The U.S. Department of Homeland Security said in a report published earlier this month that domestic violent extremists and others could target events related to the presidential campaigns, the election or the immediate aftermath. “Such actors could mobilize quickly to threaten or engage in violence,” it added.
Trump has been slow to condemn right-wing extremism, which his critics say is emboldening extremist groups. At a debate in September, he told the right-wing Proud Boys to “stand back and stand by” after being asked to condemn white supremacists. A senior Trump administration official said the president has clearly stated “that he does not tolerate any extreme violence.”
Bluster vs. action
Some say the threat around the election may be overstated. While extremist groups “talk big on the internet, it rarely translates into big action,” said J.J. MacNab, a fellow at George Washington University’s extremism program. MacNab said some acknowledge in private online platforms that they are making outlandish threats with the aim of manipulating media and researchers into inflating the threat they pose, she said.
Still, as the Pittsburgh shooting demonstrated, domestic extremists can sometimes strike with little or no notice. The alleged gunman, 48-year-old Robert Bowers, did not have a criminal record, was not known to police and appeared to act without accomplices, officials said at the time. Bowers has pleaded not guilty to the dozens of charges he faces related to the synagogue shooting; a trial date has not been set.
Bowers had posted anti-Semitic and anti-immigrant messages to social media, according to court filings.

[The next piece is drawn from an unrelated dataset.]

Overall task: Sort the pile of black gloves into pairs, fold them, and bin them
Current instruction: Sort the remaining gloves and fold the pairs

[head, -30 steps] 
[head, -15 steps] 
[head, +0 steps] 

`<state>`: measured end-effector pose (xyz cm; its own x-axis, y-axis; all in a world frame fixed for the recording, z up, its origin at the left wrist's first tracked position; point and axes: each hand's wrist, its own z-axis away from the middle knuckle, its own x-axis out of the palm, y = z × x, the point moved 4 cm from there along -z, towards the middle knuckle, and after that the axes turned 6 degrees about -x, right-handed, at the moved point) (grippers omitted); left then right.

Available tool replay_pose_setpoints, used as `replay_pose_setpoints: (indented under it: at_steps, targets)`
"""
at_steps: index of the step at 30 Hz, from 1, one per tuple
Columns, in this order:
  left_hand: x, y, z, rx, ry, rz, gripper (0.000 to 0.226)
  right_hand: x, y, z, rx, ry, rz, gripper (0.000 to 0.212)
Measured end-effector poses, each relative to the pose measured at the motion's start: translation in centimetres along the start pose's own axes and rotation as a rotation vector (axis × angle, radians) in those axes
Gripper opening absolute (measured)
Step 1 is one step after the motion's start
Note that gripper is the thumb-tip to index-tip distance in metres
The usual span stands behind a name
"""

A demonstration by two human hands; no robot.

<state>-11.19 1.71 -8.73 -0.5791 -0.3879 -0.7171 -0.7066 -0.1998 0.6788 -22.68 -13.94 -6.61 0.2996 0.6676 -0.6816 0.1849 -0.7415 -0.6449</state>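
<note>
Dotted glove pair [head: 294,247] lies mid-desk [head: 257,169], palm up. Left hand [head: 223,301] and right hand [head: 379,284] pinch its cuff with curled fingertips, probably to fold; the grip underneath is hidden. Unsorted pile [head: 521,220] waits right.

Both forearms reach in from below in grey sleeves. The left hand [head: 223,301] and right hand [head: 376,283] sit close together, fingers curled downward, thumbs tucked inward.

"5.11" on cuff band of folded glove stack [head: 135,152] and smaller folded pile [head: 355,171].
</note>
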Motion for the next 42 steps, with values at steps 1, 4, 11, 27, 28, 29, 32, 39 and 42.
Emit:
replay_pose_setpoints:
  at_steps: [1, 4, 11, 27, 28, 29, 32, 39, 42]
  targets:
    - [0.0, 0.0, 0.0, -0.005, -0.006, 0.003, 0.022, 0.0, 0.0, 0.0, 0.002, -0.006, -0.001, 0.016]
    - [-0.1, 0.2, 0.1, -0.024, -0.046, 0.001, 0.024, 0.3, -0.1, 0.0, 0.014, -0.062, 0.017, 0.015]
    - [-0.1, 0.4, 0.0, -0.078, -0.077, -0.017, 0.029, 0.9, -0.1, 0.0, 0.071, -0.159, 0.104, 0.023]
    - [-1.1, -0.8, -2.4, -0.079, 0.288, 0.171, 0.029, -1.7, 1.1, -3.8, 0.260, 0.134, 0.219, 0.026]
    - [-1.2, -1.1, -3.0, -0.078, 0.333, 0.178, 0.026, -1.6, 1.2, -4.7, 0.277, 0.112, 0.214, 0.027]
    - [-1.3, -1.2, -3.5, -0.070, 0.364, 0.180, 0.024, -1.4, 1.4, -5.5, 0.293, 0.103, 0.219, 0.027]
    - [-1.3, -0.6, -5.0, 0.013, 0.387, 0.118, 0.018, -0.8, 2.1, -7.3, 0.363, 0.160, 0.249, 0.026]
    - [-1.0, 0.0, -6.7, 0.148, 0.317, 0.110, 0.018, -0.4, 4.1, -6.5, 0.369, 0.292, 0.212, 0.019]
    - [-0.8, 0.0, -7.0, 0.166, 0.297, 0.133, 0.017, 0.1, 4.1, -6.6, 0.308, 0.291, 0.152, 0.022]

But the internet is awash with such content and differentiating between “bluster and action” can be challenging, according to Thomas Plofchan, a former DHS counterterrorism adviser who left the department in January.
Constitutional protections around freedom of speech also make it difficult to target a group or individuals simply because they espouse extremist views.
While discussions about plans for a crime can be grounds to launch a probe, “vague comments about civil war” are not, said Mary McCord, a former senior DOJ official.
Alleged domestic violent extremists in the United States killed 48 people in 2019 — more than in any year since the 1995 Oklahoma City bombing, according to the DHS report released earlier this month.
Far-right actors, including white supremacists and anti-government adherents, were responsible for the majority of the 61 alleged extremist plots and attacks in the United States during the first eight months of this year, according to Washington-based think tank the Center for Strategic and International Studies. Far-left extremists, including anarchists and anti-fascists, accounted for about a fifth, with Islamist militants and others making up the rest, the center found.
Trump has made attacking the integrity of the nation’s elections a central campaign theme. He has claimed without evidence that increased mail-in voting in light of the pandemic will be rife with fraud and that Democrats will “rig” the outcome in favor of his opponent.
Several right-wing, militia and anti-government groups told Reuters they do not plan to police the polls, but will be on standby if chaos ensues after the election.
Mike Dunn, a prominent member of the “boogaloo” anti-government movement in Virginia, said he and other “boogaloos” have no plans for Election Day. If disturbances erupt afterward, said 20-year old Dunn, his armed supporters will protect protesters from assailants, regardless of their political affiliation, and guard against looting. He emphasized that they would use peaceful tactics to de-escalate volatile situations.
The presence of armed extremists at protests could escalate tensions, even if the groups do not intend it, several former law enforcement officials said.
Chris Hill, the Georgia-based leader of the III% Security Force, said his militia group would defend property in the event of rioting and would focus on deterring violence and unrest. “I’m going to have my gear in my truck and I’m going to have my gas tank fueled and I’m going to have my boys on standby,” said Hill.